ASSIGNMENT: Your task is to extract every line from the material below exactly.

AVAILABLE DATA:
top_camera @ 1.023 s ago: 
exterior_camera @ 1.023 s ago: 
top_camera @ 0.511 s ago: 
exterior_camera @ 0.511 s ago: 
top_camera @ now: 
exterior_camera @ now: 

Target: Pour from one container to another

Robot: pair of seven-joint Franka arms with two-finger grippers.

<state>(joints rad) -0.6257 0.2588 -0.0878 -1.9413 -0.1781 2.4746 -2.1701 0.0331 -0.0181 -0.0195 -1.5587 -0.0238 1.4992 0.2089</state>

SOLUTION TO THIS EXERCISE:
top_camera @ 1.023 s ago: 
exterior_camera @ 1.023 s ago: 
top_camera @ 0.511 s ago: 
exterior_camera @ 0.511 s ago: 
top_camera @ now: 
exterior_camera @ now: 

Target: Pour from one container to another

Robot: pair of seven-joint Franka arms with two-finger grippers.

<state>(joints rad) -0.6257 0.2588 -0.0878 -1.9413 -0.1781 2.4746 -2.1701 0.0331 -0.0181 -0.0195 -1.5587 -0.0238 1.4992 0.2089</state>

No further answer is expected.